Am I to assume this relay is bad?
The relay is probably fine, although I don't know how loud
this buzzing is. It probably normally is covered up by the
hum of the compressor. A likely cause of the failure is
the run cap for the fan motor has failed. The compressor
has probably shut down either due to a Klixon switch
which should reset when it cools, or a high side overpressure
switch, which may require a manual reset.

Jon

Most units have only a start cap - I replaced mine last week when
it died . My unit condenser unit only is about 12-13 yrs old ,
this is the first service it's needed since the second year of
operation . The leak was so small it took a year for enough
refrigerant to leak out to be a problem ...
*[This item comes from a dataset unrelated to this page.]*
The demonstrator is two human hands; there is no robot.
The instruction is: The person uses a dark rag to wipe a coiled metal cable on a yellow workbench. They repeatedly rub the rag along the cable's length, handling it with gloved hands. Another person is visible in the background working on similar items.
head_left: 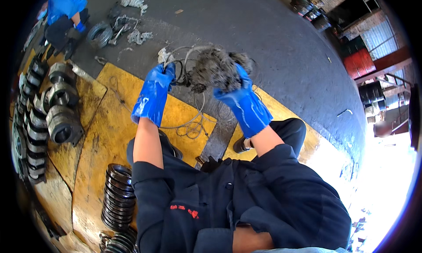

The overwhelming majority of residential AC amd heat pump condensor
fan motors are the "PSC" type which have no start capacitor but
instead need to have a run capacitor connected at all times.

http://en.wikipedia.org/wiki/AC_moto...apacitor_motor


Perhaps where you live ... I've never seen a PSC motor used for condenser
fan duty here , every one I've ever worked on was a cap start induction
run


Either you are confused or you live on a different planet.

To be clear, the 'condensor' is the outside unit.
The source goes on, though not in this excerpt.